Utérus artificiel : vers la production d’enfants ?

 

Une équipe de chercheurs de l’hôpital pour enfants de Philadelphie vient d’assurer le développement de fœtus d’agneaux durant quatre semaines ex utero (hors du ventre de leur mère). Les agneaux semblent s’être développés normalement au sein d’une couveuse améliorée, prototype d’un utérus artificiel constitué d’une poche plastique remplie de fluide jouant le rôle de matrice.

Si les spécialistes n’envisagent pas l’extension massive de la technologie de l’utérus artificiel à l’homme avant 2050, tel est assurément l’objectif poursuivi. Permettant, dans un premier temps, de sauver les très grands prématurés, l’utérus artificiel permettrait, de fait, d’abolir les conditions naturelles de grossesse.
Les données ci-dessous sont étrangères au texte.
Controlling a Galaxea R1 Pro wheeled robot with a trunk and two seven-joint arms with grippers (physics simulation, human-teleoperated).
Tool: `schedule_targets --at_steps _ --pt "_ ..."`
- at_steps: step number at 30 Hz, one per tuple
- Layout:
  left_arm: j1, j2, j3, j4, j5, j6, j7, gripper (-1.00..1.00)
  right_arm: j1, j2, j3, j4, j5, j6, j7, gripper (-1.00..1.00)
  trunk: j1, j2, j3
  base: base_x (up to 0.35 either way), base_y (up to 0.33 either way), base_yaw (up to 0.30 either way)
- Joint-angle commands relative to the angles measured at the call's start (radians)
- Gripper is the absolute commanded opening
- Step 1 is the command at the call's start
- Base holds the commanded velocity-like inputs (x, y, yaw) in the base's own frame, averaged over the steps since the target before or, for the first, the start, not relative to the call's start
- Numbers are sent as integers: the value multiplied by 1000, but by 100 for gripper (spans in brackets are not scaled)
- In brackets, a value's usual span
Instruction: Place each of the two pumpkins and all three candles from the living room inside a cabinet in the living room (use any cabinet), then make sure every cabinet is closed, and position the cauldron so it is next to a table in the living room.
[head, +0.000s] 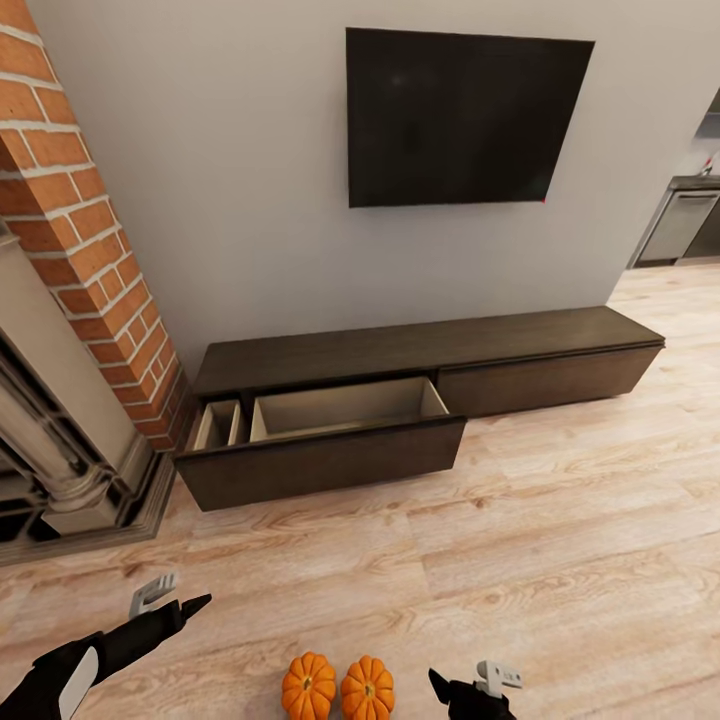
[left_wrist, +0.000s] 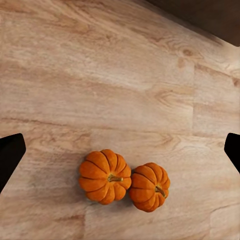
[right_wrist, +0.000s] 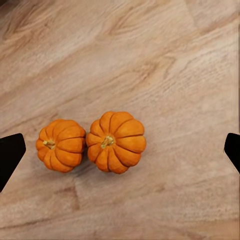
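A home living room: a black flat-screen television (head: 468, 118) hangs on a pale grey wall above a long, low dark-brown wood media cabinet (head: 420, 390) (1 drawer pulled open), beside a red-brick fireplace surround (head: 85, 250), over light wood plank flooring (head: 560, 540).

Bright even light, faint soft shadows — sharp, wide-angle edge stretch

Pale wood floor (head: 560, 520); wall television (head: 460, 118); brick fireplace (head: 85, 260)
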Motion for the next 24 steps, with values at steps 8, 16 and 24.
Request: schedule_targets --at_steps 8,16,24 --pt "-1 2 5 0 6 18 -1 100 -1 -1 8 3 -10 -22 2 100 31 -57 -26 0 0 0" --pt "-1 42 3 0 6 26 -142 100 -1 -1 9 3 -9 -23 3 100 61 -113 -51 -20 0 0" --pt "-1 55 3 0 7 39 -170 100 -1 -1 9 3 -9 -24 4 100 92 -169 -76 -213 75 0"
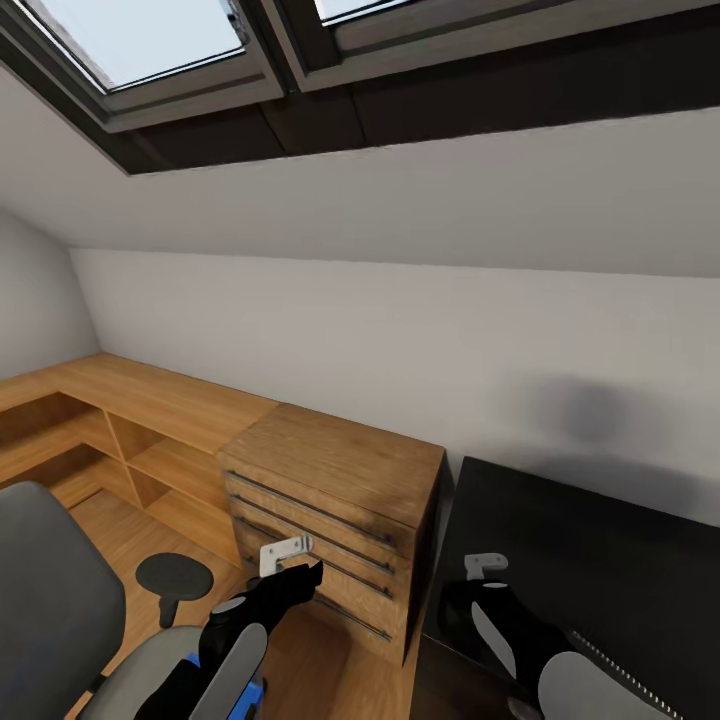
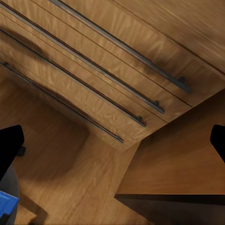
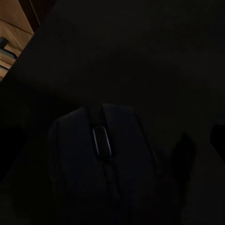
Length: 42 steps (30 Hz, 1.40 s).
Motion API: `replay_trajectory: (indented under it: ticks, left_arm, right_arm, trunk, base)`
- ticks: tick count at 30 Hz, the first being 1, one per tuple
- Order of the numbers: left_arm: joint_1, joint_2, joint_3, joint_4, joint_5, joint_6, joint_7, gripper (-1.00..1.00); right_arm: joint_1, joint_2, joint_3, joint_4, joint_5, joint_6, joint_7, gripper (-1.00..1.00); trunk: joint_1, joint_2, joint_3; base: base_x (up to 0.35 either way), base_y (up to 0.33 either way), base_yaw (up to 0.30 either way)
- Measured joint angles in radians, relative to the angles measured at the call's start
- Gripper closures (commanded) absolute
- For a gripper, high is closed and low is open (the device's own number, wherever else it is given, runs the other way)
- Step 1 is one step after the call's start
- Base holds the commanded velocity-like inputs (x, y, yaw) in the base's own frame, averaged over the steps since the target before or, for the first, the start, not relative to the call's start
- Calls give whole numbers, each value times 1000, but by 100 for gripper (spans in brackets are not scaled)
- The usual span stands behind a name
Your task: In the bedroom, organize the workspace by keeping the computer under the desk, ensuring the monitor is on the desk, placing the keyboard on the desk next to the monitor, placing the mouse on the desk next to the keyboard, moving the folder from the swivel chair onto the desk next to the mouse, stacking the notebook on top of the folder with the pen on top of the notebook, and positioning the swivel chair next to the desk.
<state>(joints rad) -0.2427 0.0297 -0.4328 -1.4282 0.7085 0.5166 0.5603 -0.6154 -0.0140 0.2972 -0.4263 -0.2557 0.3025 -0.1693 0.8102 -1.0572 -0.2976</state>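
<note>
On the glossy black worktop (image 1: 600, 560), close beneath the right pincer (image 3: 187, 154), lies the black mouse (image 3: 101, 164), its scroll wheel facing the wrist camera; whether that pincer is apart or together cannot be told in the dark. Left of the worktop stands an oak drawer cabinet (image 1: 335, 520). The left pincer (image 1: 290, 560) hangs before its drawers, fingers apart and empty. Below it, the grey swivel chair (image 1: 50, 610) carries the blue folder (image 1: 245, 700).

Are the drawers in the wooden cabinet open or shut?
Shut. The drawer fronts of the oak cabinet sit flush in a row, each long dark handle lying flat, and no drawer sticks out.
</note>
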Motion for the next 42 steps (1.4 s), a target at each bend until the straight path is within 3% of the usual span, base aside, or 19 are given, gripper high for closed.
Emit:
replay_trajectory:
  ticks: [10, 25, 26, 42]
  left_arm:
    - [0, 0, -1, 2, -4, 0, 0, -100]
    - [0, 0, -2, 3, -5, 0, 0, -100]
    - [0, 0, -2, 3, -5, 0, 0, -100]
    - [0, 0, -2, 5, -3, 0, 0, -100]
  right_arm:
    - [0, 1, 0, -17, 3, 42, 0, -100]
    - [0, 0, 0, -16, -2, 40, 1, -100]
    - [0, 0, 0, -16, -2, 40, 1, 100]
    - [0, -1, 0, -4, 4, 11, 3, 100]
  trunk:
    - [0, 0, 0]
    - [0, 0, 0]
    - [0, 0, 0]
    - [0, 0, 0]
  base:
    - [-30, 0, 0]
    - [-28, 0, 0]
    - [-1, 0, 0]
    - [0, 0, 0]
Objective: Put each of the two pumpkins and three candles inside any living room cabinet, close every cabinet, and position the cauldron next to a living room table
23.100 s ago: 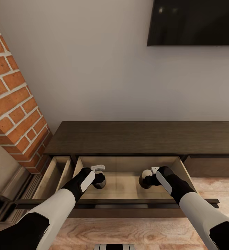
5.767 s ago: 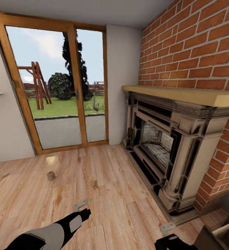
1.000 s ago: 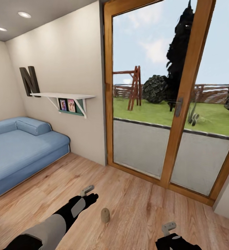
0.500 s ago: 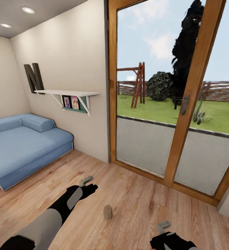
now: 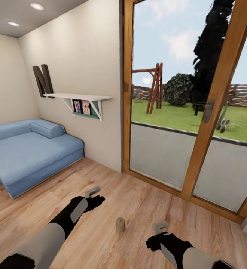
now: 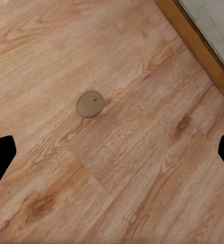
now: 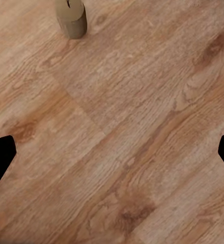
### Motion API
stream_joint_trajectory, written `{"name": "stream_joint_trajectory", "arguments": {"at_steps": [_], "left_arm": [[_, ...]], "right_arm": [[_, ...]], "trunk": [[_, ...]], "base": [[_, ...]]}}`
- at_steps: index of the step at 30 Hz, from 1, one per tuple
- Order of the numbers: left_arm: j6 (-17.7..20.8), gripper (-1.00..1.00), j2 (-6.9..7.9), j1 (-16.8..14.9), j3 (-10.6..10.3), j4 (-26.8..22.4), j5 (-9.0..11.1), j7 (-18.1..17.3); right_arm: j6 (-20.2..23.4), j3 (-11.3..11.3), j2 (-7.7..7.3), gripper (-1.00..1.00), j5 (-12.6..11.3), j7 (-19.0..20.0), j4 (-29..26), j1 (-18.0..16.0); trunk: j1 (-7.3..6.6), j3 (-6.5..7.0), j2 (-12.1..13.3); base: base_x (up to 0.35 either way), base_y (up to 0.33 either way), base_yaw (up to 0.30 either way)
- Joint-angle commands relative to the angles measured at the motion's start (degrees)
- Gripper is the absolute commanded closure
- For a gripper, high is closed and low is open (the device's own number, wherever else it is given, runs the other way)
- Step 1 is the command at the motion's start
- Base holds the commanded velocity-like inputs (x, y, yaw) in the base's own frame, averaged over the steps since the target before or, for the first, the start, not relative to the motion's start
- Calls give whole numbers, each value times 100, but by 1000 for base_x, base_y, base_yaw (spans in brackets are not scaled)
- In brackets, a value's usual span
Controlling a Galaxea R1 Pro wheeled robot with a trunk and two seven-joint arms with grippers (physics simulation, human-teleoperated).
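A short tan candle (image 5: 120, 224) stands upright on the wooden floor, between my two arms in the head view. My left gripper (image 5: 94, 196) hovers above the floor to the candle's left, apart from it. The left wrist view looks down on the candle (image 6: 89, 103) from above, with the dark fingertips (image 6: 0, 158) wide apart and nothing between them. My right gripper (image 5: 159, 232) hangs low to the candle's right. The right wrist view catches the candle (image 7: 71, 18) ahead of the spread fingertips (image 7: 0, 157). Both grippers are open and empty.
A blue sofa (image 5: 26, 149) fills the left side of the room. A wood-framed glass door (image 5: 204, 145) stands ahead and to the right. A white wall shelf (image 5: 78, 98) with photos hangs beside it. Bare wooden floor (image 5: 146, 201) lies around the candle.
The whole view has shifted as the camera moved. My right arm has come further forward and left, closer to the candle. The left gripper stays about where it was.
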Motion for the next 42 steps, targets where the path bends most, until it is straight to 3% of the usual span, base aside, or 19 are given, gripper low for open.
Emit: {"name": "stream_joint_trajectory", "arguments": {"at_steps": [1, 11, 17, 21, 33, 42], "left_arm": [[16, -100, 5, -4, -33, -11, 60, 68], [43, -100, 2, -30, -33, -7, 60, 122], [148, -100, 1, -55, -33, -12, 60, 130], [366, -100, -2, -64, -33, -15, 60, 177], [410, -100, -23, -74, -33, -164, 60, 170], [415, -100, -86, -74, -37, -240, 77, 167]], "right_arm": [[24, 34, 26, -100, -32, -2, -6, -33], [25, 27, 359, -100, -37, -36, -6, -470], [25, 25, 494, -100, -42, -362, -12, -568], [-9, 18, 534, -100, -54, -475, -14, -589], [-74, 16, 591, -100, -77, -489, -22, -591], [-112, 25, 629, -100, -69, -487, -23, -591]], "trunk": [[0, -16, -4], [0, -106, -4], [0, -160, -4], [0, -195, -4], [0, -284, -4], [0, -287, -4]], "base": [[0, 0, 121], [0, 0, 121], [24, 0, 122], [205, -1, 122], [303, -54, 96], [24, -5, 3]]}}
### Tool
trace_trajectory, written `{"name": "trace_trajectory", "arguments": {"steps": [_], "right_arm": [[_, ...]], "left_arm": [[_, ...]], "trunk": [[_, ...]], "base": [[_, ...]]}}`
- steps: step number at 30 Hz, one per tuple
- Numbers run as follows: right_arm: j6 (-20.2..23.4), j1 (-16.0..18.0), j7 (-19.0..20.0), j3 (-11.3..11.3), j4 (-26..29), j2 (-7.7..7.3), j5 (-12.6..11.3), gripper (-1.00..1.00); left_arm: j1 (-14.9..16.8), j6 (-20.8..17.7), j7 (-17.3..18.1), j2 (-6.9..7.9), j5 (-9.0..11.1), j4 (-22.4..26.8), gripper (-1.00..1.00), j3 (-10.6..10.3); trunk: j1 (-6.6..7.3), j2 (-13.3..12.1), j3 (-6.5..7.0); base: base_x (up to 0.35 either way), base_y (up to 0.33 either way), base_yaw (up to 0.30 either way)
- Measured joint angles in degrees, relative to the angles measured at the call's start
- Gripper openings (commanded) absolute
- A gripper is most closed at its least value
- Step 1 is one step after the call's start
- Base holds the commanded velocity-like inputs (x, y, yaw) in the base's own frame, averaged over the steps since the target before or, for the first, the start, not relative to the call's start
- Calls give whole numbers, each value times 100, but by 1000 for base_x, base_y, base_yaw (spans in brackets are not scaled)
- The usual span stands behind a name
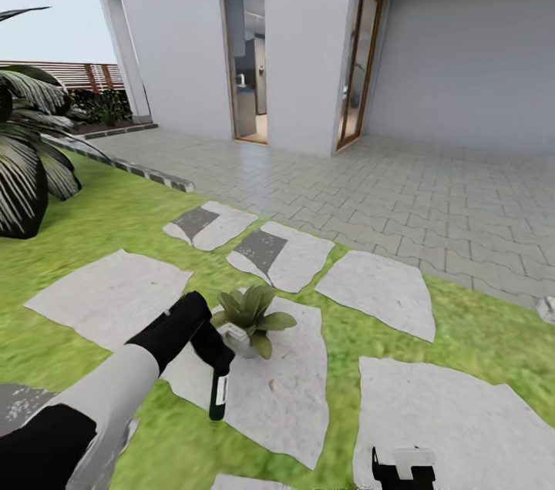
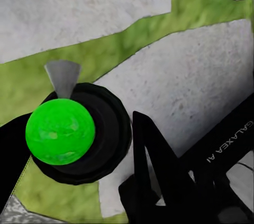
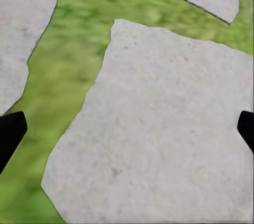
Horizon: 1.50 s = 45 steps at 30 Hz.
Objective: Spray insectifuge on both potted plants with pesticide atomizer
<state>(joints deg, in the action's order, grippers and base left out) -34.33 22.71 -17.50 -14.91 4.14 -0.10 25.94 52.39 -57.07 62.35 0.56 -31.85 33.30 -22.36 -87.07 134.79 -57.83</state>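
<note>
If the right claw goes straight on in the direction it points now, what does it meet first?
Most likely the grey stepping stone: the right claw points down at it with open fingers, nothing between. The grass lies just beside; depth is unclear.

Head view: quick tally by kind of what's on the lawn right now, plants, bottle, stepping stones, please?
Potted plants: 1
Palms: 1
Spray bottles: 1, held in the left gripper
Stepping stones: 9, counting the two cut off at the picture's lower edge, e.g.
Total: 12
</note>
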Motion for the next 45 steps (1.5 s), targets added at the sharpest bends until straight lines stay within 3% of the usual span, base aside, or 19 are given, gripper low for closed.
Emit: {"name": "trace_trajectory", "arguments": {"steps": [4, 8, 19, 35, 45], "right_arm": [[-1, 0, 0, 0, -1, 8, 0, 100], [-4, 0, 0, -1, -1, 8, -1, 100], [-8, 0, 0, -1, -2, 1, 0, 100], [-9, 1, 0, 0, -2, 4, 0, 100], [-9, 0, 0, -1, -2, 1, -1, 100]], "left_arm": [[-31, -44, 24, -14, 21, -11, -100, -532], [-47, -49, 24, -48, 32, -8, -100, -646], [-65, -46, 26, -64, 26, -23, -100, -662], [-80, -4, 33, -76, 28, -686, -100, -632], [-45, -33, 34, -106, 33, -677, -100, -634]], "trunk": [[0, 0, 0], [3, 0, 0], [2, 0, 0], [0, 0, -51], [2, 0, -51]], "base": [[41, 0, -167], [258, 0, -26], [302, 0, -1], [15, 0, -65], [50, 0, 0]]}}
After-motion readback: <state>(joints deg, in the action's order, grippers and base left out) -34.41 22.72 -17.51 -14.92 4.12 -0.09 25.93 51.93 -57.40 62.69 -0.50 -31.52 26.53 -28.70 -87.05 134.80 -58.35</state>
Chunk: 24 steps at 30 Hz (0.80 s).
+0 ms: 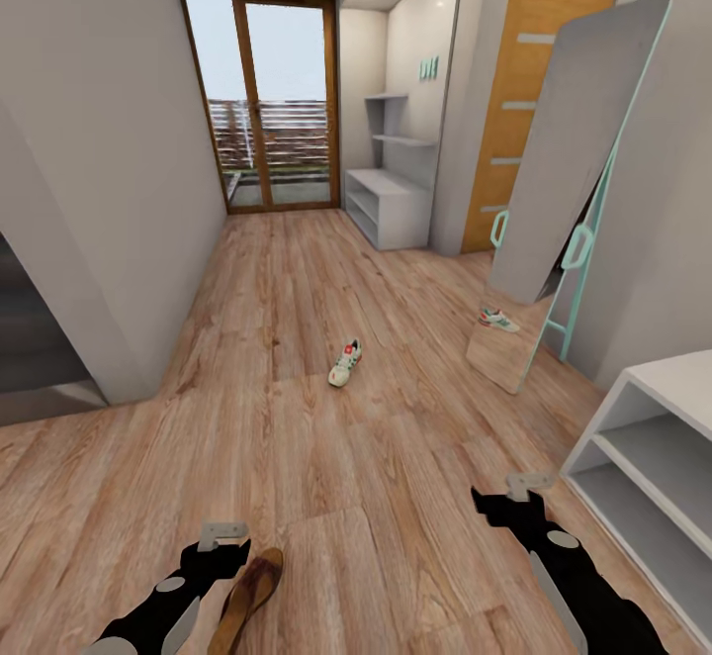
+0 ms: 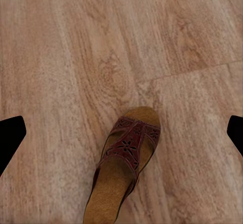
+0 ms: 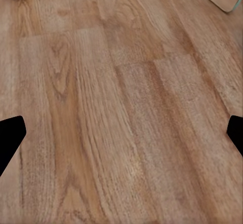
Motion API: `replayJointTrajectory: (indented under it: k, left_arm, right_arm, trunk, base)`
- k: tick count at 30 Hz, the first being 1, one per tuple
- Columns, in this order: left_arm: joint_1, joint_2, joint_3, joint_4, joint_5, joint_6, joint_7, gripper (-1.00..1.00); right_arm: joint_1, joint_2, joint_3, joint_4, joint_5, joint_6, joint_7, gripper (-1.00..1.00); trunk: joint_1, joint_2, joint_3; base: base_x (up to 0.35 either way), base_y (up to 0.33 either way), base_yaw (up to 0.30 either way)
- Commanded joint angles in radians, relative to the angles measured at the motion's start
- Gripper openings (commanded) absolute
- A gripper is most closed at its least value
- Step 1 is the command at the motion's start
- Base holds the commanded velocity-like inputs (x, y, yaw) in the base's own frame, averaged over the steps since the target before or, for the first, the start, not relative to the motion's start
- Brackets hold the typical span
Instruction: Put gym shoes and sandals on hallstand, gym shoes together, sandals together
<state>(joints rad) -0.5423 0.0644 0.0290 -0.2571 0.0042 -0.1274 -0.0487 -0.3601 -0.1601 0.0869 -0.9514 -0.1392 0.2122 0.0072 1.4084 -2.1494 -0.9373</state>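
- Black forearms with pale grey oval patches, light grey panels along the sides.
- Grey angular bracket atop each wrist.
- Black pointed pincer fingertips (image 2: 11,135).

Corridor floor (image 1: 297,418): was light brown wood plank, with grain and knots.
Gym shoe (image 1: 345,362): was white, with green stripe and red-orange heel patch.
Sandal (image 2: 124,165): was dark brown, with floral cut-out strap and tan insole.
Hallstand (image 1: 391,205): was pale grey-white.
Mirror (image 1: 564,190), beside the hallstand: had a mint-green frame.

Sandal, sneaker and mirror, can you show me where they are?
Sandal (image 2: 129,150), left wrist view, on its patterned strap.
Sneaker (image 1: 345,362), head view, on its white upper.
Mirror (image 1: 578,131), head view, on its grey glass.
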Motion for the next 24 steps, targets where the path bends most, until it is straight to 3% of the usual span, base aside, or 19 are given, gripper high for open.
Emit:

Selon le mot du philosophe Günther Anders, la technique rendrait ainsi l’homme « obsolète ». Les perspectives sont vertigineuses. Le 27 septembre dernier, le magazine New Scientist révélait l’existence d’un enfant de cinq mois, en bonne santé, né au Mexique non pas de deux, mais de trois parents. Une manipulation visant à éviter une maladie génétique incurable, mettant fin à la nécessité biologique du couple, alors que la fécondation in vitro permet depuis les années 1980 de donner naissance à un enfant sans rapport sexuel. Après l’abolition de la sexualité reproductrice et du couple parental, l’utérus artificiel représenterait l’étape décisive, sinon ultime, de contrôle par la technique de la conception des enfants.

« Produire » un enfant deviendrait dès lors possible. En l’état, rien n’indique que de nombreux milieux sociaux s’opposent à cette possibilité. Nombreux sont, au contraire, les éléments témoignant simultanément d’une volonté de contrôle absolu de la procréation et du recours à la technique.

Chaque année, 50.000 femmes auraient recours à la stérilisation en France, irréversible, par ligature des trompes ou pose d’un anneau. 8 % des femmes françaises seraient ainsi stérilisées ; une « contraception définitive », selon le vocable officiellement adopté en 2001. La principale méthode de stérilisation masculine, la vasectomie (les canaux transportant les spermatozoïdes sont sectionnés ou bloqués), est quant à elle légale depuis 2001. Si la vasectomie demeure marginale en France, 13 % des hommes américains et 21 % des hommes anglais y ont actuellement recours.

Au-delà du découplage de la sexualité et de la reproduction se mettent en place les conditions du découplage entre la fécondité et le couple, le couple et la reproduction, partant, entre la reproduction « naturelle » et l’enfant.

Un nouveau cycle historique est en train de s’ouvrir.